Glad you came here - Tig is quite right about your odds being low. And your doc is quite right about that it is a "good" sign your lver functions tests were normal (very understated that doc of yours) - in my book, knowing you have current normal liver function tests (so long after a suspected exposure event - about 27 years later!) is a VERY telling fact indeed!! Normal LFT's bode very well for the negative hep c antibody test result you are wanting to see. I am just sorry the approach to getting an antibody test was accompanied with the fear - every baby boomer age person should be tested for the C antibody - it should become "routine" to expect to be tested. Great your doc had previously done LFT's on you, that he has them on file, and that he tried to reassure you with them. I think Observer brings a valid point in that over the past 27 years, you, like her, might have easily noticed something by now - always look for the largest elephant in the room, the most telling are your normal LFT's, 27 years after a "possible" risk exposure! When you get your negative antibody results, and are feeling relieved that you have no need to be treated, then you can use this opportunity to educate other baby boomers around you to seek testing if they are not being routinely offered testing for hep c. Don't worry. 
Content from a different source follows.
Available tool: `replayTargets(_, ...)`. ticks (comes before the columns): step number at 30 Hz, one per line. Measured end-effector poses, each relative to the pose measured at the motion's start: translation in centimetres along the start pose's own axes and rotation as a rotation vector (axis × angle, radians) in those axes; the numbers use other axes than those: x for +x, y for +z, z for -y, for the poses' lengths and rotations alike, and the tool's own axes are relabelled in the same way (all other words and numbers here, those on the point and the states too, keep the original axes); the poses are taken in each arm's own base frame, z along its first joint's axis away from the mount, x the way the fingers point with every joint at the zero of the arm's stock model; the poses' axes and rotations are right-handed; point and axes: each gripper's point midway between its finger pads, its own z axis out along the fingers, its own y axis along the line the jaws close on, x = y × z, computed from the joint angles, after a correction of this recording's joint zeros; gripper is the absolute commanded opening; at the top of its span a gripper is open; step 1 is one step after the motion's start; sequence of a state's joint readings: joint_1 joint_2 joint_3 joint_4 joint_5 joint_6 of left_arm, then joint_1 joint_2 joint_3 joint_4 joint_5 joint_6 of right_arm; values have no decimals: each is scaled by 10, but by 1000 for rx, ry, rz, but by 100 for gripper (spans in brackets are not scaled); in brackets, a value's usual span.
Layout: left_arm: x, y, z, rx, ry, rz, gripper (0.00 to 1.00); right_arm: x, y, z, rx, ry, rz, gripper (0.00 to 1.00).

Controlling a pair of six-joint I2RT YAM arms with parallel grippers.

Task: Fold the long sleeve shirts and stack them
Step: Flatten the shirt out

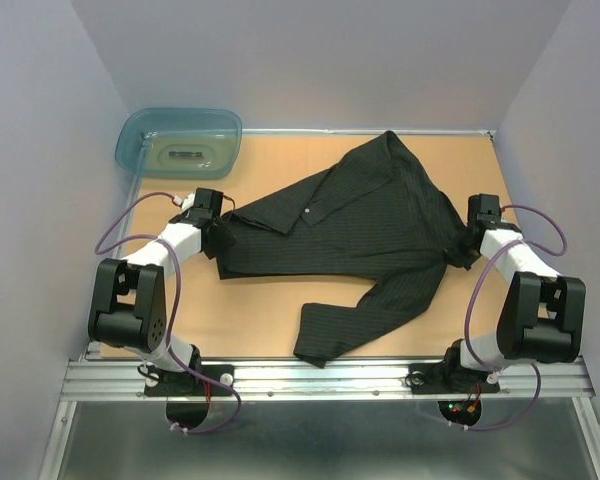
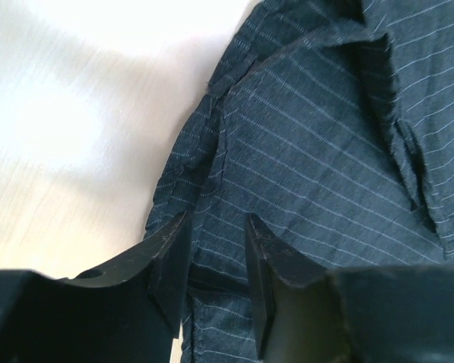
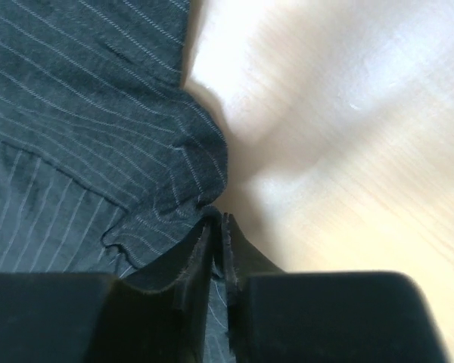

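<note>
Garment: the shirt [image 1: 360, 215] lies opened out across the middle of the worktop [image 1: 250, 310], body rumpled, one sleeve [image 1: 365, 320] trailing to the near edge.
Why it lies so: in my judgement the cloth is being spread flat for a first fold; no fold is made yet, and no stack exists.
Left claw [image 1: 213, 222]: low at the left border of the shirt, a good place to tug that side outward.
Left claw, opening: in the left wrist view the left claw [image 2: 216, 223] has its jaws partly spread. Striped cloth [image 2: 325, 151] lies between and under them, but I see gaps beside it, so it does not look squeezed.
Right claw [image 1: 472, 240]: low at the opposite, right border, so the two arms face each other across the garment.
Right claw, opening: in the right wrist view the right claw [image 3: 219, 219] has its jaws almost pressed together, only a thin slit. A bunched hem [image 3: 189, 174] runs up to the tips and seems pinched there.
Tub [image 1: 130, 150]: teal plastic, at the far left corner, well apart from the shirt.
</note>
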State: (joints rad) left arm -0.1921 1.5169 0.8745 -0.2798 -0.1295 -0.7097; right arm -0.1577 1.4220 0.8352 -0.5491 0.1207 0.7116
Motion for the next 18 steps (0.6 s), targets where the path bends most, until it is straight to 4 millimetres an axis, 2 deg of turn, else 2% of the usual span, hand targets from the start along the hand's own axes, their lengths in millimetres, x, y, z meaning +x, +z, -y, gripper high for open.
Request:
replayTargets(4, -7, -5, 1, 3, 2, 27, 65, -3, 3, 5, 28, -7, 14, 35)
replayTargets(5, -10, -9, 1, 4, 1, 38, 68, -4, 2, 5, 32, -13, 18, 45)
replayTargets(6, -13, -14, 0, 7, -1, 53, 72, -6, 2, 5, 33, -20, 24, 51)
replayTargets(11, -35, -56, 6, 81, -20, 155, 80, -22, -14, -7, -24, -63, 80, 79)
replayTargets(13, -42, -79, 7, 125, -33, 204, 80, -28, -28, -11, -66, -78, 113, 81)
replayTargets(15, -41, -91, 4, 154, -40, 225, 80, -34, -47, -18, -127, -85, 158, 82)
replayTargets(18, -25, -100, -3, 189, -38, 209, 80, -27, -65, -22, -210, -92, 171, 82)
There are so many people out there in this world who don't get tested for the hepc antibody, who do not even know they should routinely be tested. The ones who are fortunate enough to be able to discover they have hepc can be easily treated, and many of those who are found to have HCV will never know how (exactly) or when they contracted it. Others, by way of the antibody testing opportunity, find out (to their delight) that they were of a select group (about 20ish percent of the population) who were exposed to hepc virus (somehow/sometime in their lives) but that their positive hepc antibody result only leads them to another test, which shows they successfuly fought off a past hepc exposure, all by themselves, and do not require hepc treatment. So, you can see why hepc antibody testing is not all bad news! And in your case I think it will be good news!  smile C.



__________________

HCV/HBV 1973. HBV resolved. HCV undiagnosed to 2015. 64 y.o. F. Canada.

GT3a, Fibroscan F3/12 kPa - F4/12.6 kPa, VL log 7.01 (10,182,417), steatosis, high iron load.

SOF/VEL with/without GS-9857 trial - NCT02639338.

SOT March 10 - EOT May 5, 2016 - SOF/VEL/VOX 8 week trial.

 

(SEE UPDATES IN BIO)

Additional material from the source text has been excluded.